The Merchant Customer Exchange — which includes 7-Eleven, Best Buy, CVS, Lowe's, Sears, Shell, Target and Wal-Mart — has already begun building its own mobile payment applications.
"In our view, the legacy payments system has numerous inefficiencies, whether it's fraud losses" or otherwise, Mike Cook, Wal-Mart's vice president of finance and assistant treasurer, said in an interview. "We have a more highly secure technology with mobile handsets than we do with a magnetic stripe card, where someone scribbles something down on a signature capture device and sometimes doesn't even do that clearly."
He added that MCX isn't limited to the retailers announced today; eventually he envisions the company encompassing many retailers and being available wherever consumers shop.
The organization is also working in concert with banks and talking with them.
"There will be issuing institutions and we hope all issuing institutions — some will be more eager and some will be more resistant — are included in the [MCX] at some point in time," Cook says.
Rick Oglesby, senior analyst at Aite Group, says the retailers do not want to replace the existing payment infrastructure.
"Payments is a component of it, but it's about creating customer engagement solutions," he says. "Merchants are only interested in marketing. Payments are only in it because it's the end game of marketing."
Reports first surfaced in March that Wal-Mart was working with Target, as well as other retailers, to develop a mobile wallet.
Merchants have a natural role in mobile payments. They already track transaction data for customer loyalty, and they control offers that can potentially drive transactions over a digital wallet. Today, merchants fund rewards through card associations, credit card companies, such as American Express (AXP), as well as internally and through marketing companies.
Some experts wonder if these retailers — each individually worried about their own bottom lines — can work together effectively.
"Both merchants and banks will naturally follow incentives to improve their own bottom line, yet consumer research shows that it takes a tangible benefit … to get the consumer to choose new alternatives," says Jim Van Dyke, president of Javelin Strategy and Research. "MCX will face the same limitation that has limited bank-sector consortiums: getting an aggregate of individual business entities to act as one in a way that provides more tangible benefit to the consumer. It can be done, yet the challenges are steep."
The biggest uncertainty, however, is what an MCX wallet will look like.
Yes, it will be some sort of mobile application, but will this joint venture of retailers act as a merchant of record in a similar way to how PayPal, American Express' Serve and, now, Google process transactions in its digital wallet? Will the application be based on near-field communication and allow people to make purchases at the tap of a phone?
The answers to these questions are not yet available.
But in the end, "it's all about consumer adoption.
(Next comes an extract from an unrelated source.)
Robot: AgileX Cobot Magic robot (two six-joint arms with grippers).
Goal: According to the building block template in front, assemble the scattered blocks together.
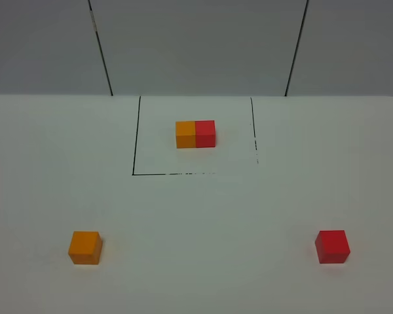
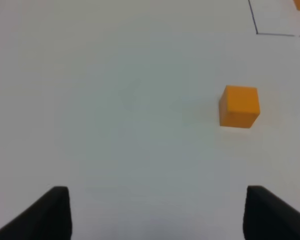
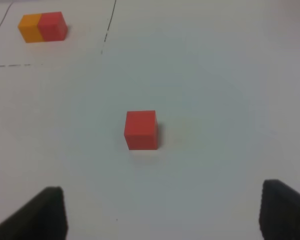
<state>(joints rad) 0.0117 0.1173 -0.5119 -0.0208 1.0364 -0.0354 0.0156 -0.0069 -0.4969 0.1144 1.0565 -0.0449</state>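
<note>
The template point(image 1: 196, 133) is an orange cube and a red cube set flush, inside a black-outlined square at the back middle; it also shows in the right wrist view point(image 3: 42, 26). A loose orange cube point(image 1: 85, 247) sits at the front left and shows in the left wrist view point(image 2: 239, 106). A loose red cube point(image 1: 333, 246) sits at the front right and shows in the right wrist view point(image 3: 141, 129). My left gripper point(image 2: 157, 212) is open and empty, short of the orange cube. My right gripper point(image 3: 160, 215) is open and empty, short of the red cube. Neither arm shows in the exterior view.
A black outline point(image 1: 133, 157) marks the square around the template on the white table. Grey wall panels point(image 1: 196, 46) stand behind the table's far edge.
</note>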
If you can start getting consumers to get used to using their phones for payments you can evolve into something more sophisticated," says Mahesh Makhija, head of financial services in the Americas for Infosys.
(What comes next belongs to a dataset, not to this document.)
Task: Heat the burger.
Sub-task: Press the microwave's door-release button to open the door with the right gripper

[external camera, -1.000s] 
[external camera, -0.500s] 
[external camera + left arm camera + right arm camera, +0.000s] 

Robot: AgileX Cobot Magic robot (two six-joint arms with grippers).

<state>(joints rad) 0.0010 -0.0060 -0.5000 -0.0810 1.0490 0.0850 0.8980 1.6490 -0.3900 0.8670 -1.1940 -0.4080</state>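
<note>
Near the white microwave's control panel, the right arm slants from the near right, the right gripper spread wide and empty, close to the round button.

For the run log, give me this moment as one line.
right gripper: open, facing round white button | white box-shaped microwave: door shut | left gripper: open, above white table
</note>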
That could mean starting off with the type of barcodes Starbucks uses at its retail stores point of sale to allow people to make purchases.
Makhija says he expects to see the market become flush with players before it eventually consolidates.
"I think Apple will set the standard, with their closed mobile ecosystem" Passbook, he says. "They will define how a mobile wallet should look, and they are going to try to monetize it."
Cook at Wal-Mart says details about MCX will be released when the time is right and the technology is mature.
"It's more important that we get it right than it is speed to market," he says, Today's announcement is "more about the formation of this entity ... rather than when we will have something in the market or what the tech will look like."